PROMPT: The response must be made up of the lines in the entries below that contain "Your".

== DATASET RECORDS

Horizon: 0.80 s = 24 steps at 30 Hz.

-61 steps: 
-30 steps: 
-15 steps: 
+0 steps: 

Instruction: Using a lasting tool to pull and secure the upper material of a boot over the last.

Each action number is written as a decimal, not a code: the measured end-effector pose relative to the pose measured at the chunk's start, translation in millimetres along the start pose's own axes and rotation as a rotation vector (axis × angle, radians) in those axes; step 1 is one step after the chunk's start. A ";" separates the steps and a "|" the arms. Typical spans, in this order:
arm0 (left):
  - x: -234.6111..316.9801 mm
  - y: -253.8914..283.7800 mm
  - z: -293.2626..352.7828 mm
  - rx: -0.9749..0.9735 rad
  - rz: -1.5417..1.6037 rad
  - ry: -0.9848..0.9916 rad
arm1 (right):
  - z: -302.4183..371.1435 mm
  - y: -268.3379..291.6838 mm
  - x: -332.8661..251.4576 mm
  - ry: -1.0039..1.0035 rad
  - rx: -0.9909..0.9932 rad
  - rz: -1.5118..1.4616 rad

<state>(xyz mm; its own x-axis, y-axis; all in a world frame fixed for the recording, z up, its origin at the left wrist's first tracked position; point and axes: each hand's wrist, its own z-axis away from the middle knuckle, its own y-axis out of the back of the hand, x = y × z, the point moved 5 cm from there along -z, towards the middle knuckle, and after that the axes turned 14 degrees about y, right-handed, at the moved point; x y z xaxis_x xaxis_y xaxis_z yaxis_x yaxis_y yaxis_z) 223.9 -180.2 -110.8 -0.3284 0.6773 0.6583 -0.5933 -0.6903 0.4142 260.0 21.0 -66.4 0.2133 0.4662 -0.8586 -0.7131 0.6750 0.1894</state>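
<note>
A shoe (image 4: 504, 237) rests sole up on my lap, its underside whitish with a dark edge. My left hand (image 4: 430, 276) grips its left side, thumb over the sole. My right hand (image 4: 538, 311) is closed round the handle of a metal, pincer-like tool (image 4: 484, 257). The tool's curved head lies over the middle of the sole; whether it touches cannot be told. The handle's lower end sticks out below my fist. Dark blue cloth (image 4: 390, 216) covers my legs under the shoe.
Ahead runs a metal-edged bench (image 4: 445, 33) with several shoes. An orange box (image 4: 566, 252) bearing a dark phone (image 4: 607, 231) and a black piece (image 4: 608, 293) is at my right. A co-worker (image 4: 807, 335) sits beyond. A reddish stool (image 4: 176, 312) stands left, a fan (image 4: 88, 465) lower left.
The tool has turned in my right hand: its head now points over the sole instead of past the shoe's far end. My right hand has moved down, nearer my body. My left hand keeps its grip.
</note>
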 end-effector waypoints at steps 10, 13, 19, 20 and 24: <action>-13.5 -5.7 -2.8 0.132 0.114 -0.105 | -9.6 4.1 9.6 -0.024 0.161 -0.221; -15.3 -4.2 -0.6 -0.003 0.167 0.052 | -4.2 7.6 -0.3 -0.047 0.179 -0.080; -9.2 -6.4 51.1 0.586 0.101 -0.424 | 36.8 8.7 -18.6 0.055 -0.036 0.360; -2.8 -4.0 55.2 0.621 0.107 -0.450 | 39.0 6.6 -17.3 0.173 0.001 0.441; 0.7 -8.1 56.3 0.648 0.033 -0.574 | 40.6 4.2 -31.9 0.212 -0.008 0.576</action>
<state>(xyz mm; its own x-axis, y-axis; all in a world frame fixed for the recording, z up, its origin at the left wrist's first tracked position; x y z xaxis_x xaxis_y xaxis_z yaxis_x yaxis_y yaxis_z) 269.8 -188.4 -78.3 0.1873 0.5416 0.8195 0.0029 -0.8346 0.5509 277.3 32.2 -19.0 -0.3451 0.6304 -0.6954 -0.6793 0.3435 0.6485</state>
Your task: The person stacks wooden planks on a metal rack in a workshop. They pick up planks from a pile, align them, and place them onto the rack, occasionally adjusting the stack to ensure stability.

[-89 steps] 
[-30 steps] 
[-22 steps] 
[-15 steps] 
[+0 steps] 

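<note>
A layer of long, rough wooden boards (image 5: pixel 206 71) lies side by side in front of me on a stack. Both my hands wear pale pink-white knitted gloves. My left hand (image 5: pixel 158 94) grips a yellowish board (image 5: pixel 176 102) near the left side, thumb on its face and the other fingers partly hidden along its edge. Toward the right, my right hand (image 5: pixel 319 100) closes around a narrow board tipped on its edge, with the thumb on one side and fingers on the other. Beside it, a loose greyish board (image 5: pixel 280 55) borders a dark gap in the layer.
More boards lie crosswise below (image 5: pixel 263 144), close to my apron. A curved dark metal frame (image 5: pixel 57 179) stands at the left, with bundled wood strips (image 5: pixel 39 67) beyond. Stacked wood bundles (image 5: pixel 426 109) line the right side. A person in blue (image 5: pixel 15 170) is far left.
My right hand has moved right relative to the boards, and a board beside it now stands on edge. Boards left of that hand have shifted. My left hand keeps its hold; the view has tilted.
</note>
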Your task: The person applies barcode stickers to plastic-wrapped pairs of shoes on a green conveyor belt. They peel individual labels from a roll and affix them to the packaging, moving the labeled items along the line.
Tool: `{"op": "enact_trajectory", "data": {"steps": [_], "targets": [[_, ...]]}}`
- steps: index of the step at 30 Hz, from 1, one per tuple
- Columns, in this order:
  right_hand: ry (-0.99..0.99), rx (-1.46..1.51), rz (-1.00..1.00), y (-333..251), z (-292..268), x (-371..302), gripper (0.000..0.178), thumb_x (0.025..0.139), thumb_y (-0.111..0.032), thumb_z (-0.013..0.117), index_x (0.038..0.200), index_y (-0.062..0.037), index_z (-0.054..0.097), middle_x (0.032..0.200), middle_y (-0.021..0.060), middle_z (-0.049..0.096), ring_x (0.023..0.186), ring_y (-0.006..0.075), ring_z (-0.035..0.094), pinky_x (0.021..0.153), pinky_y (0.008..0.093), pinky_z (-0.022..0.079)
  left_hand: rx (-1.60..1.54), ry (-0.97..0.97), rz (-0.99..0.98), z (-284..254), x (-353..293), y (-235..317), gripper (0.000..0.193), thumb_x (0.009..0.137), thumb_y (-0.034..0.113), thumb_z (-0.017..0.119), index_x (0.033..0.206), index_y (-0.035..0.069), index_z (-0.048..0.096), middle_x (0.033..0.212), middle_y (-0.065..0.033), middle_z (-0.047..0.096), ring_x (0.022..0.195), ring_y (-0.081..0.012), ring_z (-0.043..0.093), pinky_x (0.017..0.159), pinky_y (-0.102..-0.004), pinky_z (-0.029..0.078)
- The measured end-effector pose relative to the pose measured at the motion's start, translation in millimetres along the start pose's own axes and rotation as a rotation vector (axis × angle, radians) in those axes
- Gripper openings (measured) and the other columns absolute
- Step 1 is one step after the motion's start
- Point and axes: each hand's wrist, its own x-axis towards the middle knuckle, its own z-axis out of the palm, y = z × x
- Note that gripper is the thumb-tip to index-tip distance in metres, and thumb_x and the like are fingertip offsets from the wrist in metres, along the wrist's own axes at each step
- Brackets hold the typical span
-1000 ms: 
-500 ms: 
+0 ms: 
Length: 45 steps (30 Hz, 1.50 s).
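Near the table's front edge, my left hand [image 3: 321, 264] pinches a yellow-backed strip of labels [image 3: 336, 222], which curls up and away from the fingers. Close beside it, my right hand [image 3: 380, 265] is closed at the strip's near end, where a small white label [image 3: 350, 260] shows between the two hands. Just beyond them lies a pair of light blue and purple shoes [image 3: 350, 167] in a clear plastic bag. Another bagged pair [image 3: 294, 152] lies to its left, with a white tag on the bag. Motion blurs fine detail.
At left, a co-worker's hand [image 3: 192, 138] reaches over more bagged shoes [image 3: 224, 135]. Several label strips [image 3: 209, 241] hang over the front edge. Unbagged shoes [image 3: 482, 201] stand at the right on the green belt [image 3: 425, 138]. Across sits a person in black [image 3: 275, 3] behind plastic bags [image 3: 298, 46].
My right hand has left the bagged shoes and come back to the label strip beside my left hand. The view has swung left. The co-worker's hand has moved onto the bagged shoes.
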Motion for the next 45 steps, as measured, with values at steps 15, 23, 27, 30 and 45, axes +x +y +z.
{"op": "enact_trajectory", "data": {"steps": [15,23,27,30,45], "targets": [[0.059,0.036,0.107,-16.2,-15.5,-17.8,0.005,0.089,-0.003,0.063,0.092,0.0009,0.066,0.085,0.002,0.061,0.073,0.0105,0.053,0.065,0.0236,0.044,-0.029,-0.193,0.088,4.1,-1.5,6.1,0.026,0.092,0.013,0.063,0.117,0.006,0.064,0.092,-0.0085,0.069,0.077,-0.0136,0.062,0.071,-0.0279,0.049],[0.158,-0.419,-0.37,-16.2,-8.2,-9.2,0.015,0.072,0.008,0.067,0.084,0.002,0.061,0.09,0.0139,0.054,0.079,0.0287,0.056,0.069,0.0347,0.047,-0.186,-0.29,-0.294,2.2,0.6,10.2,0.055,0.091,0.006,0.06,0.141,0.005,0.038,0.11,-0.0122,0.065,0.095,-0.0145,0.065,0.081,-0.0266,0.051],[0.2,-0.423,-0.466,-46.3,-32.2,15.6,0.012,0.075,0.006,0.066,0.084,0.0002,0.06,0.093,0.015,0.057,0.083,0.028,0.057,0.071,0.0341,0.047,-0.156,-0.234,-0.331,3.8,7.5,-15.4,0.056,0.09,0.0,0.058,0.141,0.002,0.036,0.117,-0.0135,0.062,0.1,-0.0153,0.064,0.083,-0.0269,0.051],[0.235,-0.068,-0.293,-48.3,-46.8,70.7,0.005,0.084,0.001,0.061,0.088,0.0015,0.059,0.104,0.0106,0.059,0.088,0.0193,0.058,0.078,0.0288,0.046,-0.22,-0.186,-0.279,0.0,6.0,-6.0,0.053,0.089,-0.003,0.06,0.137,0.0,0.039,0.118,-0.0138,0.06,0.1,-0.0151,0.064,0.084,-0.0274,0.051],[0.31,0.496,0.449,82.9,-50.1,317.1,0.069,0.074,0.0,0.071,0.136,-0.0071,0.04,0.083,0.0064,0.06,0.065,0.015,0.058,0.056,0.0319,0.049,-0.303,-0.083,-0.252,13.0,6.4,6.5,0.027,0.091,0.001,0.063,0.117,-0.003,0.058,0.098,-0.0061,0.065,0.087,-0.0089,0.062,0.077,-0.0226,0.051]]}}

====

ANSWER SECTION:
Your task: The person stacks wooden planks on a metal rack in a workshop. They pick up planks from a pile, align them, and place them onto the rack, occasionally adjusting the stack to ensure stability.
Your task: The person applies barcode stickers to plastic-wrapped pairs of shoes on a green conveyor belt. They peel individual labels from a roll and affix them to the packaging, moving the labeled items along the line.

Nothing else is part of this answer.